_WORK TO COMPLETE_
Transcribe only the lines of the listing below from the one holding "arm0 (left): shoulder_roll" through the one holding "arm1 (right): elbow", inclusive, without any change.

_SUPPLIED INFORMATION_

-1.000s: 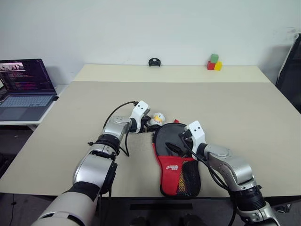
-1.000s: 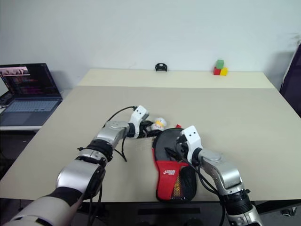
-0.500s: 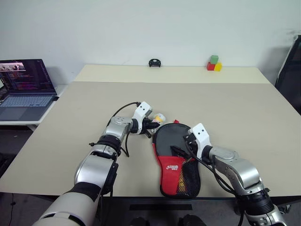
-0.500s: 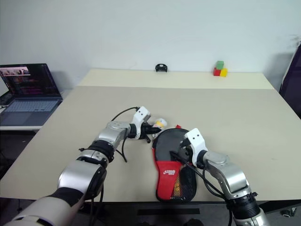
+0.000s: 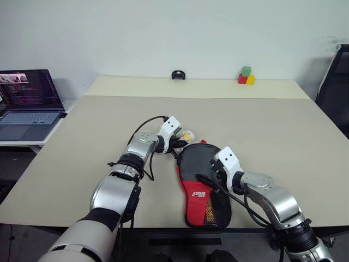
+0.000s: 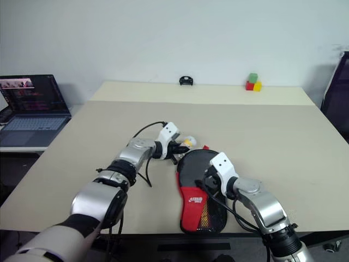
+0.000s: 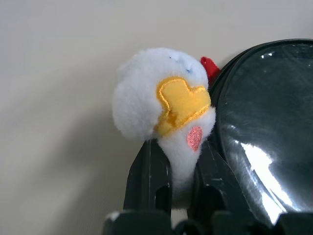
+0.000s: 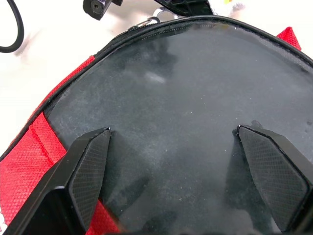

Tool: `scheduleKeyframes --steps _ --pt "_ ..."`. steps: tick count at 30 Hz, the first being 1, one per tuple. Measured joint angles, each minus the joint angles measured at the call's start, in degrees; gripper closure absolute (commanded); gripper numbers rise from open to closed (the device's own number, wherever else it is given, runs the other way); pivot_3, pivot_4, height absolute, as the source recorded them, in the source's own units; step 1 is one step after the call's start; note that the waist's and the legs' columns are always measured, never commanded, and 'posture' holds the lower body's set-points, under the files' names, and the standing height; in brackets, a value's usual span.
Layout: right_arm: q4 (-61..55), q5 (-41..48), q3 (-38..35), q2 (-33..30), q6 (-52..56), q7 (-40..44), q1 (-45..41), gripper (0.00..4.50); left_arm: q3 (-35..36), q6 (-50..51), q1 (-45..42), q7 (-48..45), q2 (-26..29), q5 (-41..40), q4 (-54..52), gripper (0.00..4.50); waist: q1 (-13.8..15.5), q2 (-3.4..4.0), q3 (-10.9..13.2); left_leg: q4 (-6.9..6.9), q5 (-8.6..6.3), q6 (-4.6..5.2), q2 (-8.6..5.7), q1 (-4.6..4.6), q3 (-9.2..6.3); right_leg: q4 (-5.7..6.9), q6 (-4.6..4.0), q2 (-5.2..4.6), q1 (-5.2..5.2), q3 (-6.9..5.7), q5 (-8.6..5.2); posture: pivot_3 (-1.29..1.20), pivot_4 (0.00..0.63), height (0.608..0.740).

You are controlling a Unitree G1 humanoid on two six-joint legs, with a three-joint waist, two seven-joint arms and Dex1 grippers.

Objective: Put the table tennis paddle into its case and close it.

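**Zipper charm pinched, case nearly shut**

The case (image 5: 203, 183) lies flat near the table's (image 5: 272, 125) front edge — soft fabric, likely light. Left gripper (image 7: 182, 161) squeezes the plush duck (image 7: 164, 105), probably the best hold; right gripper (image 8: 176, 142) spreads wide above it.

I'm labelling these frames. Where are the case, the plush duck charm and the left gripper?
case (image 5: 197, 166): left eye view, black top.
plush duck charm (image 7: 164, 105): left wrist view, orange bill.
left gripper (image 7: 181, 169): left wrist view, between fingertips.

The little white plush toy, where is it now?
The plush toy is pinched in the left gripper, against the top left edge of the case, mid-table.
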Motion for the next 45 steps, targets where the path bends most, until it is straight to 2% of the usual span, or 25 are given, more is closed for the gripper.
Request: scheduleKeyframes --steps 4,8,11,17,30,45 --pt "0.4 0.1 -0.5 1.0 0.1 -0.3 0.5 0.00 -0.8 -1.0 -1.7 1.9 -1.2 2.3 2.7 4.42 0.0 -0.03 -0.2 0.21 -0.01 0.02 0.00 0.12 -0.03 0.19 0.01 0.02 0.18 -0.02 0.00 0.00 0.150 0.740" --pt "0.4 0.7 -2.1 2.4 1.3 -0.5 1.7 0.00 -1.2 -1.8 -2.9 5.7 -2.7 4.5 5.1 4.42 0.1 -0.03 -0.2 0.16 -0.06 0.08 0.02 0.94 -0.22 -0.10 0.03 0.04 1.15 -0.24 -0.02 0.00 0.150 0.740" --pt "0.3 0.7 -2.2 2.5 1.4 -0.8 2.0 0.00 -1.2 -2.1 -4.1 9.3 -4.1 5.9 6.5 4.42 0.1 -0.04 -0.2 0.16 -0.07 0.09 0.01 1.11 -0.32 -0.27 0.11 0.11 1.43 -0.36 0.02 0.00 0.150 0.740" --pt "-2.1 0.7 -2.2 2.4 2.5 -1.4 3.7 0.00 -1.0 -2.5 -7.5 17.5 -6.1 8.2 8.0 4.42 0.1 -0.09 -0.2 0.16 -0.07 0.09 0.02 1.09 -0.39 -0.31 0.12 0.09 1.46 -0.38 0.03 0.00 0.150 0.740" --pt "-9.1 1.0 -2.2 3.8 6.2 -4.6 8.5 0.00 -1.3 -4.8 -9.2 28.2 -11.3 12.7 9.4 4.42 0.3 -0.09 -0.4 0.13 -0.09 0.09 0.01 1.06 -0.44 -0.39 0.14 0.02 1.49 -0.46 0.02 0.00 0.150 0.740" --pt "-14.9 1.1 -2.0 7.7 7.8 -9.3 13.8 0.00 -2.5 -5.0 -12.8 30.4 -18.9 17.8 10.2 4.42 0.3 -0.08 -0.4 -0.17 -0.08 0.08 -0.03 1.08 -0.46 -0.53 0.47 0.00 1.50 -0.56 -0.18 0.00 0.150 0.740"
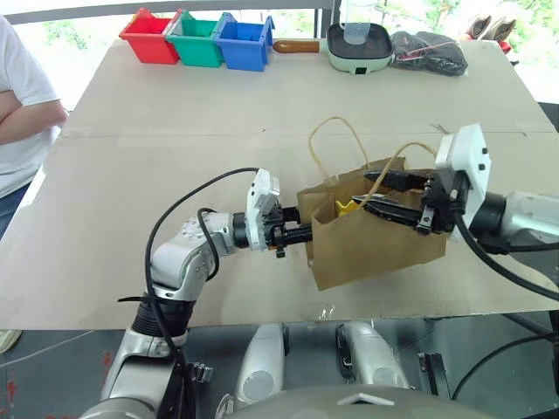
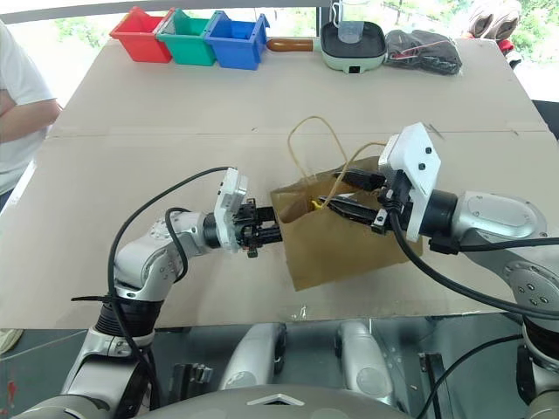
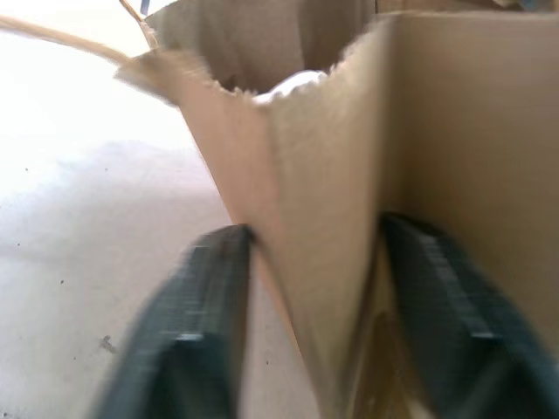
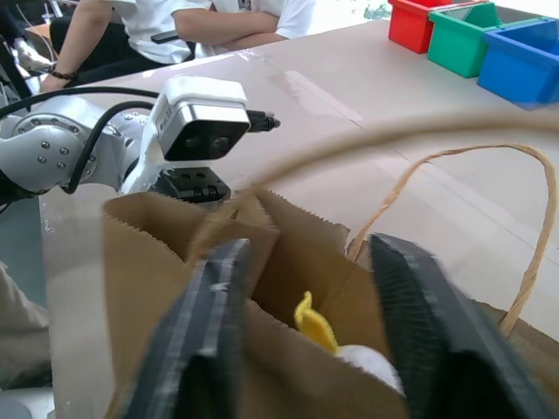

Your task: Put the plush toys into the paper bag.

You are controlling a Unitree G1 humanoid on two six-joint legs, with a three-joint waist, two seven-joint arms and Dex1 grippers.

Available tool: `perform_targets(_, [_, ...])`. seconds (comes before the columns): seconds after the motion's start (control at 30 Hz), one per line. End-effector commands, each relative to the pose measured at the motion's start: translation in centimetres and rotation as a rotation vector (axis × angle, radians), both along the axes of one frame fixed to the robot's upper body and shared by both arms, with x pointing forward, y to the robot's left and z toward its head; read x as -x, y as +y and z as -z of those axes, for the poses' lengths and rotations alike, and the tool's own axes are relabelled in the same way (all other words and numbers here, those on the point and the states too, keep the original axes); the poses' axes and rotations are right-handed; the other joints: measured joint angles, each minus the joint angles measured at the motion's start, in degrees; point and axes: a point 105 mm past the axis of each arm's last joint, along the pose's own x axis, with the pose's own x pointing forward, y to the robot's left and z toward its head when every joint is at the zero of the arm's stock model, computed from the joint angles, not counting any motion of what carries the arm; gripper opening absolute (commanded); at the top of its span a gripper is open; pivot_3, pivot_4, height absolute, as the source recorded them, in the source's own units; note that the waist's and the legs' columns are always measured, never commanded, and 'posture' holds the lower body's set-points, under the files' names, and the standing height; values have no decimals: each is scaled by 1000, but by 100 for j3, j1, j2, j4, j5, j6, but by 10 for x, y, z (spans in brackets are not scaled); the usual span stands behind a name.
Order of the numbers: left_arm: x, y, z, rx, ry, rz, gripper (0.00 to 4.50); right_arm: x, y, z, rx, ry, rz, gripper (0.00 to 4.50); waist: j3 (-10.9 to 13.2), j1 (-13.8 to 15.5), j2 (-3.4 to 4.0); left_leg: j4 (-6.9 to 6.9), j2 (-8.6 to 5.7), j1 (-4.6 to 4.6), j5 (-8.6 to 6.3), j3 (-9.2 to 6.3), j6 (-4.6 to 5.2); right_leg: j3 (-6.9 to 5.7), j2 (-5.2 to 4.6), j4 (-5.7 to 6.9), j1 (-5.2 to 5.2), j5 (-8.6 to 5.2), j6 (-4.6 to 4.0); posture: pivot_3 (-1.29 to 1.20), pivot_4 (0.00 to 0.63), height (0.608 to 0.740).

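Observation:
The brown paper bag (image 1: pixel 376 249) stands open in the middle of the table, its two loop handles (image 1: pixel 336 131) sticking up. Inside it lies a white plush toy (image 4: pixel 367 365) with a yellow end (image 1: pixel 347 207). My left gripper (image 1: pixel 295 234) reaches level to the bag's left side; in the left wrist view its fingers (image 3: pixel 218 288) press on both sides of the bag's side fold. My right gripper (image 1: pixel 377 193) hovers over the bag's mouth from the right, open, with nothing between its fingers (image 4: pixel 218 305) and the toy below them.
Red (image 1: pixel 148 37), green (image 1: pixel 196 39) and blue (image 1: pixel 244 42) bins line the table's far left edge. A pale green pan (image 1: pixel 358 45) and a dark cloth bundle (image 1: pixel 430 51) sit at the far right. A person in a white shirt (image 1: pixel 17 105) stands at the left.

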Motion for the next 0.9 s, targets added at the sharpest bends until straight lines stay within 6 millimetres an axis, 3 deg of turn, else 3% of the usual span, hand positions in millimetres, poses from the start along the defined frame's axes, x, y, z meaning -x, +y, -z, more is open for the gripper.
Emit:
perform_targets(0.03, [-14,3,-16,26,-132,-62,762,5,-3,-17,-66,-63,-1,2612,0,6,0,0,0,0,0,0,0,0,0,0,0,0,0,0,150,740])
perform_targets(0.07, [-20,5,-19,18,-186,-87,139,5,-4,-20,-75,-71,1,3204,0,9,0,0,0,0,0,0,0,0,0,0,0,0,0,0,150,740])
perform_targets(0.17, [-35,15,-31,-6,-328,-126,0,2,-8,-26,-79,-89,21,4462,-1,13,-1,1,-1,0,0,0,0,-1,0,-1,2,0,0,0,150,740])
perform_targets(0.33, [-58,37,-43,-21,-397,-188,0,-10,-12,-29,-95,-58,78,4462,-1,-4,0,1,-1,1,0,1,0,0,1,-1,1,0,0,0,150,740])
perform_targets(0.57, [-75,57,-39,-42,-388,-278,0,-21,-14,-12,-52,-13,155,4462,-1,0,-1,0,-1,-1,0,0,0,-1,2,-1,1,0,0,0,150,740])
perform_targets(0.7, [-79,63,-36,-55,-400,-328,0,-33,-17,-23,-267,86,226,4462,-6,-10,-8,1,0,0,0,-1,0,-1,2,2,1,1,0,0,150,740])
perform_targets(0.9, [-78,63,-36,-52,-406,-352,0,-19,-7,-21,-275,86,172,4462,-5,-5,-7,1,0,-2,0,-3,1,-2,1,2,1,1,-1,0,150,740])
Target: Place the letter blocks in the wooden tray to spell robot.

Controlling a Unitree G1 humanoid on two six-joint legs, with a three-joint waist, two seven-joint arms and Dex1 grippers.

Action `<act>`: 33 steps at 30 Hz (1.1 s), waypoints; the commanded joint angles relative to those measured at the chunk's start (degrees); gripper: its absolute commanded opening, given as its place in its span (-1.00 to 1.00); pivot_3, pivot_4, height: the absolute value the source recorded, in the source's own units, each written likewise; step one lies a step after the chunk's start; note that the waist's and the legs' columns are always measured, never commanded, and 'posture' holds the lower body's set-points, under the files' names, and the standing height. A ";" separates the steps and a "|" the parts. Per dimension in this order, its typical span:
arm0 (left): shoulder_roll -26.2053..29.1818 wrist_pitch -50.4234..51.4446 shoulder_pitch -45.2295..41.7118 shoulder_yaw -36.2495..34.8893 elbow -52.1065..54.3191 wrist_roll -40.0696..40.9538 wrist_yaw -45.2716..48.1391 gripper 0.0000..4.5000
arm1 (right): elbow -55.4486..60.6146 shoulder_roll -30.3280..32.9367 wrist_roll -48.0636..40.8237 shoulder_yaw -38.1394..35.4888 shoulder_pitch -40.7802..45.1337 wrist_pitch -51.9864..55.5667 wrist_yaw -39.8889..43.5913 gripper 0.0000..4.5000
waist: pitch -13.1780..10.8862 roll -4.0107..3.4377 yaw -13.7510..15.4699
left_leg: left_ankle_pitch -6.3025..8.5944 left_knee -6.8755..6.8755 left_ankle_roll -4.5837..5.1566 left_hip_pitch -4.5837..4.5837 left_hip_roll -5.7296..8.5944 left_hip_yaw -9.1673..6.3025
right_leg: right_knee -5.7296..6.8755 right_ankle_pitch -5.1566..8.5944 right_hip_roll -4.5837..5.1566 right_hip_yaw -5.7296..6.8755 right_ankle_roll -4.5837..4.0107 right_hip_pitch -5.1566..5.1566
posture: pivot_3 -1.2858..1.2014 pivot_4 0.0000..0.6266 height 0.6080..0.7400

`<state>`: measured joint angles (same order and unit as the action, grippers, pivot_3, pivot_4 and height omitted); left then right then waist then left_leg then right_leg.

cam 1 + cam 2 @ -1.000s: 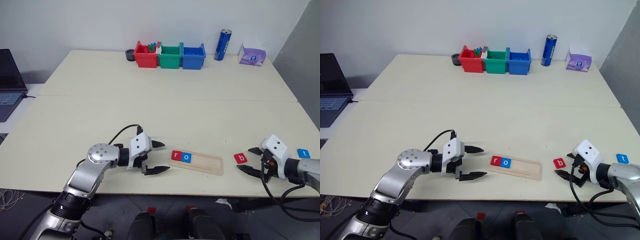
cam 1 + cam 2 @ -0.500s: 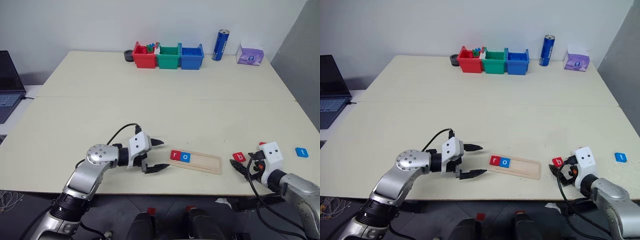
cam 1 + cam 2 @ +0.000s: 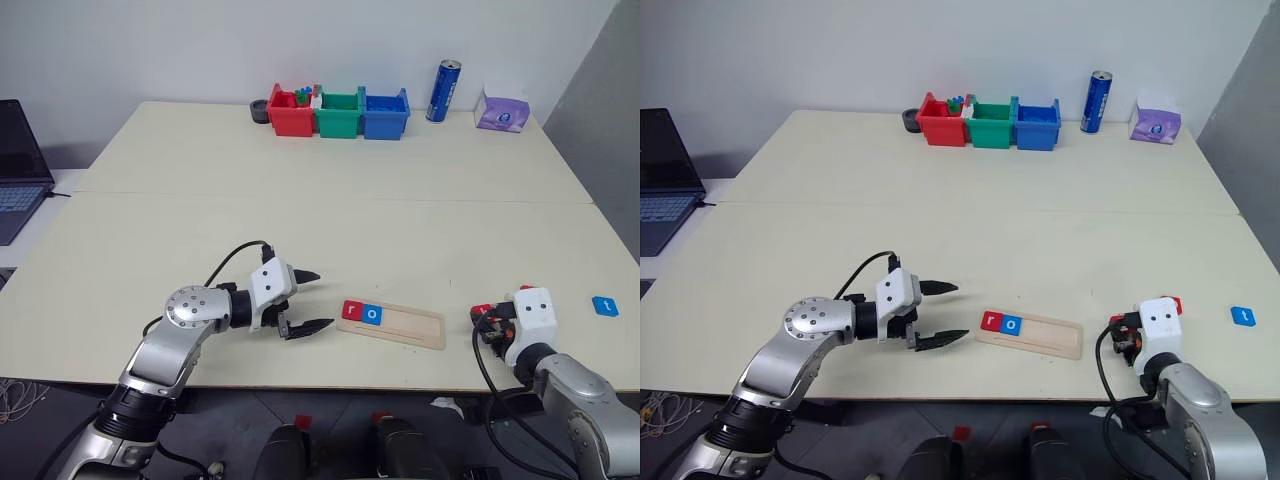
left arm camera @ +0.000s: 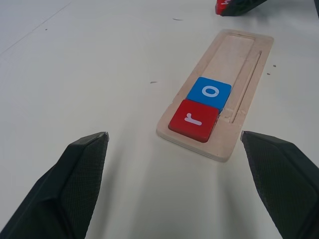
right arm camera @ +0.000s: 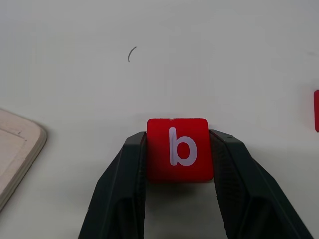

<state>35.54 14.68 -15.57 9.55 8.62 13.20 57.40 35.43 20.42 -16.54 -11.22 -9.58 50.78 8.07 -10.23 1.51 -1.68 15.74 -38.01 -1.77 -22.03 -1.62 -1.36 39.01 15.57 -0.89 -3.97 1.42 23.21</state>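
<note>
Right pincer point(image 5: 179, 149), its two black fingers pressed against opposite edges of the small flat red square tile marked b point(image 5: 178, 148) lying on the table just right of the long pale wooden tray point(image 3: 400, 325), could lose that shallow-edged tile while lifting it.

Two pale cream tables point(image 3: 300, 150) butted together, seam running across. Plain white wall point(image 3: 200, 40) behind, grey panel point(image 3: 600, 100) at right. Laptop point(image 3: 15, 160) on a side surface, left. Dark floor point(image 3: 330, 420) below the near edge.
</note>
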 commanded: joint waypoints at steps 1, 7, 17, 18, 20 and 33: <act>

_SOLUTION_
arm0 (left): shoulder_roll -26.2053..29.1818 wrist_pitch -50.4234..51.4446 shoulder_pitch -45.2295..41.7118 shoulder_yaw -36.2495..34.8893 elbow -52.1065..54.3191 wrist_roll -40.0696..40.9538 wrist_yaw -45.2716..48.1391 gripper 0.0000..4.5000
arm1 (right): elbow -55.4486..60.6146 shoulder_roll -30.3280..32.9367 wrist_roll -48.0636..40.8237 shoulder_yaw -38.1394..35.4888 shoulder_pitch -40.7802..45.1337 wrist_pitch -51.9864..55.5667 wrist_yaw -39.8889..43.5913 gripper 0.0000..4.5000

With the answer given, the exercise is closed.